Task directions –
All lines of the material below that include the string "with" are to be copied.

★ ★ ★ ★ ★

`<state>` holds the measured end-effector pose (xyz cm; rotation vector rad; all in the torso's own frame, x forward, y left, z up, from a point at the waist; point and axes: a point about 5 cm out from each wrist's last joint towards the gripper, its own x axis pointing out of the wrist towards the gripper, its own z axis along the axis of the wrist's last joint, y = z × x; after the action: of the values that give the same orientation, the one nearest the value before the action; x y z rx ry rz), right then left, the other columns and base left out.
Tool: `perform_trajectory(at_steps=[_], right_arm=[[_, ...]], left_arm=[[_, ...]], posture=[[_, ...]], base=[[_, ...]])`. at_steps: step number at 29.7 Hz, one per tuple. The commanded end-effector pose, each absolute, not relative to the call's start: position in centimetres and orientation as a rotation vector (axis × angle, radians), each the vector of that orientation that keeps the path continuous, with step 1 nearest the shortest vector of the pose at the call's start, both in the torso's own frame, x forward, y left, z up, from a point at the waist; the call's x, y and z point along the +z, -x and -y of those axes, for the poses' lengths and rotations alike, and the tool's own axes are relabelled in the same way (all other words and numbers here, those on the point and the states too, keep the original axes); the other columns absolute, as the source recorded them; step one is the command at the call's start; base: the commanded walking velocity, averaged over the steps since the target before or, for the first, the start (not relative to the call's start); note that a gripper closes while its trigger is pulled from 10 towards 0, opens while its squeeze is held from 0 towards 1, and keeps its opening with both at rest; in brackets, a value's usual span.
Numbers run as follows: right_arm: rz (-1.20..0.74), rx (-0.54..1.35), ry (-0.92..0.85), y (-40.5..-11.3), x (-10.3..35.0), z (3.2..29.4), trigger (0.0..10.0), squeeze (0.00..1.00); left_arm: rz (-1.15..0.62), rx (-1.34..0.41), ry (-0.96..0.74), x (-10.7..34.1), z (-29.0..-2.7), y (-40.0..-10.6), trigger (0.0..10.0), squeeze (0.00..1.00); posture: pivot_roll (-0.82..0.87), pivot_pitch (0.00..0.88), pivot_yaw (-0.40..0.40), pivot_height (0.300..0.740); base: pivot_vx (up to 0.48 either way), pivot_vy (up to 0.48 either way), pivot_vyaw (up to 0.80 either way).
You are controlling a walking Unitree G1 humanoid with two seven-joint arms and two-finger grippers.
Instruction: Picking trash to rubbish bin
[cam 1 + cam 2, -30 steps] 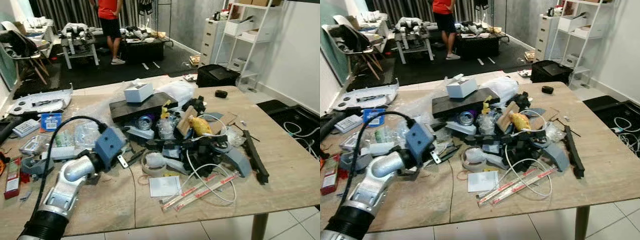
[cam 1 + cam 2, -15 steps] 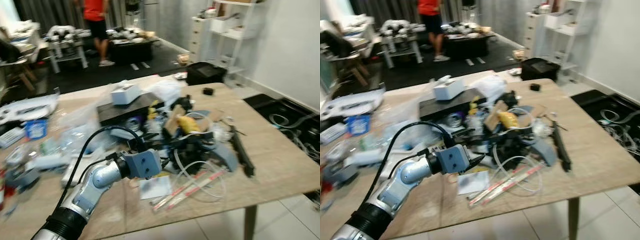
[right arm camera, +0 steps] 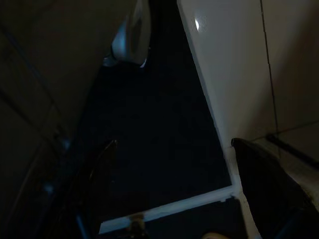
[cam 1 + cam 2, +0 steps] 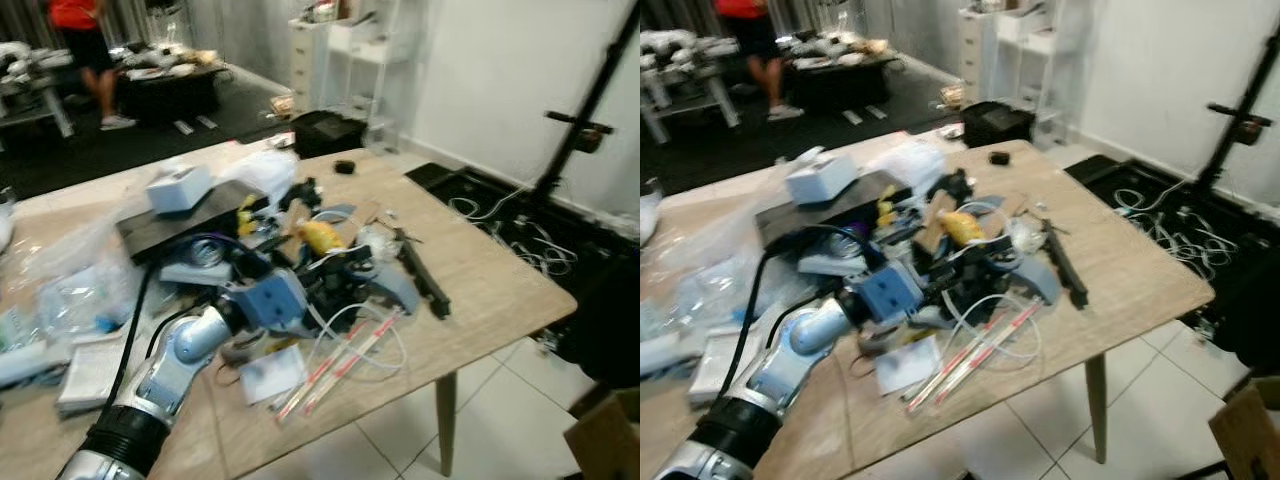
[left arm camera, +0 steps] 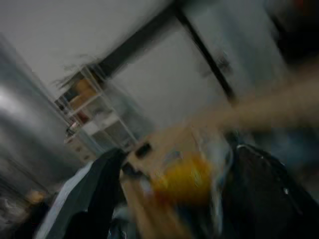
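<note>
A heap of clutter covers the middle of the wooden table [image 4: 490, 300]. In it lies a yellow crumpled wrapper [image 4: 322, 236] among black parts, plastic bags and a white cable [image 4: 350, 320]. My left arm reaches across the table, its blue wrist block [image 4: 272, 300] at the near side of the heap. The left gripper [image 4: 343, 263] is open and points into the heap. The blurred left wrist view has the yellow wrapper [image 5: 184, 180] ahead between the two spread fingers [image 5: 94, 199]. In the dark right wrist view the right gripper [image 3: 174, 149] hangs open over floor tiles.
A white box [image 4: 178, 187] sits on a flat black case [image 4: 175, 222]. A long black bar [image 4: 422, 280], red-and-white strips [image 4: 335, 355] and a white paper [image 4: 265, 372] lie near the front edge. A person in red [image 4: 85, 40] stands far back. A tripod [image 4: 590, 130], floor cables and a cardboard box [image 4: 605, 440] are to the right.
The camera has swung to the right. My left arm has moved from the left part of the table forward into the heap, and its gripper now faces the yellow wrapper.
</note>
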<state>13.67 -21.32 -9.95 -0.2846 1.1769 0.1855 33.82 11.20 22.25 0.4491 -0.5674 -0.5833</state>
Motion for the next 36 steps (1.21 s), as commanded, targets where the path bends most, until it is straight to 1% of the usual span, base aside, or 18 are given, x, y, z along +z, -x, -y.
perform_trajectory(at_steps=[1,2,3,4,5,6,7,8,9,10,11,16,19,20,23,28,33,36], right_arm=[[-1.202,0.182,0.276,-13.0,-10.2,21.5,10.0,0.00],[-1.202,0.183,0.276,-13.0,-10.2,21.4,10.0,0.00],[-1.202,0.183,0.276,-13.0,-10.2,21.4,10.0,0.00],[-1.201,0.183,0.276,-13.0,-10.2,21.4,10.0,0.00],[-1.201,0.183,0.276,-13.0,-10.2,21.4,10.0,0.00],[-1.199,0.178,0.268,-13.0,-10.2,21.4,10.0,0.00],[-1.197,0.176,0.266,-13.0,-10.1,21.4,10.0,0.00],[-1.197,0.176,0.266,-13.0,-10.1,21.4,10.0,0.00],[-1.196,0.176,0.265,-13.0,-10.2,21.4,10.0,0.00],[-1.196,0.176,0.265,-13.0,-10.2,21.4,10.0,0.00],[-1.196,0.176,0.267,-13.0,-10.2,21.4,10.0,0.00],[-1.196,0.179,0.270,-13.0,-10.1,21.5,10.0,0.00],[-1.198,0.182,0.272,-13.0,-10.1,21.5,10.0,0.00],[-1.198,0.182,0.272,-13.0,-10.1,21.5,10.0,0.00],[-1.201,0.189,0.275,-13.0,-10.2,21.5,10.0,0.00],[-1.203,0.191,0.275,-12.9,-10.2,21.4,10.0,0.00],[-1.206,0.193,0.276,-12.8,-10.2,21.4,10.0,0.00],[-1.209,0.194,0.277,-12.7,-10.3,21.4,10.0,0.00]], left_arm=[[0.576,-0.546,-0.315,23.2,-12.5,-34.0,10.0,0.00],[0.575,-0.536,-0.295,23.3,-13.1,-34.0,10.0,0.00],[0.575,-0.536,-0.295,23.3,-13.1,-34.0,10.0,0.00],[0.566,-0.529,-0.315,23.1,-13.8,-34.0,10.0,0.00],[0.566,-0.529,-0.315,23.1,-13.8,-34.0,10.0,0.00],[0.549,-0.541,-0.371,22.7,-14.0,-33.8,10.0,0.00],[0.516,-0.569,-0.476,21.9,-14.1,-33.7,10.0,0.00],[0.516,-0.569,-0.476,21.9,-14.1,-33.7,10.0,0.00],[0.478,-0.602,-0.567,21.0,-14.3,-33.5,10.0,0.00],[0.478,-0.602,-0.567,21.0,-14.3,-33.5,10.0,0.00],[0.441,-0.640,-0.618,20.3,-14.5,-33.2,10.0,0.00],[0.376,-0.712,-0.649,19.7,-15.2,-32.7,10.0,0.00],[0.303,-0.764,-0.719,19.7,-16.4,-32.3,10.0,0.00],[0.303,-0.764,-0.719,19.7,-16.4,-32.3,10.0,0.00],[0.158,-0.760,-0.859,19.3,-18.8,-32.3,10.0,0.00],[0.096,-0.735,-0.933,19.3,-20.1,-32.3,10.0,0.00],[0.084,-0.763,-0.929,19.1,-19.8,-32.1,10.0,0.00],[0.051,-0.816,-0.931,18.2,-18.8,-31.8,10.0,0.00]], posture=[[-0.13,0.119,0.039,0.740],[-0.13,0.119,0.039,0.740],[-0.13,0.119,0.039,0.740],[-0.13,0.119,0.039,0.740],[-0.13,0.119,0.039,0.740],[-0.13,0.119,0.039,0.740],[-0.13,0.119,0.039,0.740],[-0.13,0.119,0.039,0.740],[-0.13,0.121,0.038,0.740],[-0.13,0.121,0.038,0.740],[-0.13,0.121,0.038,0.740],[-0.13,0.121,0.038,0.740],[-0.13,0.121,0.038,0.740],[-0.13,0.121,0.038,0.740],[-0.12,0.123,0.036,0.740],[-0.12,0.125,0.039,0.740],[-0.12,0.126,0.039,0.740],[-0.12,0.127,0.039,0.740]], base=[[0.000,0.000,-0.80],[0.000,0.000,-0.80],[0.000,0.000,-0.80],[0.000,0.000,-0.80],[0.000,0.000,-0.80],[0.000,0.000,-0.79],[0.000,0.000,0.00],[0.000,0.000,0.00],[0.000,0.000,0.00],[0.000,0.000,0.00],[0.000,0.000,0.00],[0.000,0.000,0.00],[0.000,0.000,0.00],[0.000,0.000,0.00],[0.000,0.000,0.00],[0.000,0.000,0.00],[0.000,0.000,0.00],[0.000,0.000,0.00]])
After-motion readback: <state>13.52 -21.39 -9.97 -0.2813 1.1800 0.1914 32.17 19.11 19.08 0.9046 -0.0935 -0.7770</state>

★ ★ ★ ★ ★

Solved exercise –
Tool: `perform_trajectory(at_steps=[_], right_arm=[[_, ...]], left_arm=[[_, ...]], posture=[[_, ...]], base=[[_, ...]])`. at_steps: step number at 29.7 Hz, one per tuple. The commanded end-effector pose, each absolute, not relative to the call's start: position in centimetres and orientation as a rotation vector (axis × angle, radians), each the vector of that orientation that keeps the path continuous, with step 1 nearest the shortest vector of the pose at the call's start, both in the torso's own frame, x forward, y left, z up, from a point at the waist; the call's x, y and z point along the +z, -x and -y of those axes, for the poses' lengths and rotations alike, and the tool's own axes are relabelled in the same way (all other words and numbers here, those on the point and the states too, keep the original axes); the other columns absolute, as the source recorded them; step one is the command at the call's start; base: the commanded walking velocity, averaged over the steps since the target before or, for the first, the start (not relative to the call's start); note that a gripper closes while its trigger is pulled from 10 towards 0, opens while its squeeze is held from 0 towards 1, and keeps its opening with both at rest; in brackets, a value's usual span.
You are controlling a walking Unitree G1 humanoid with two seven-joint arms and two-finger grippers.

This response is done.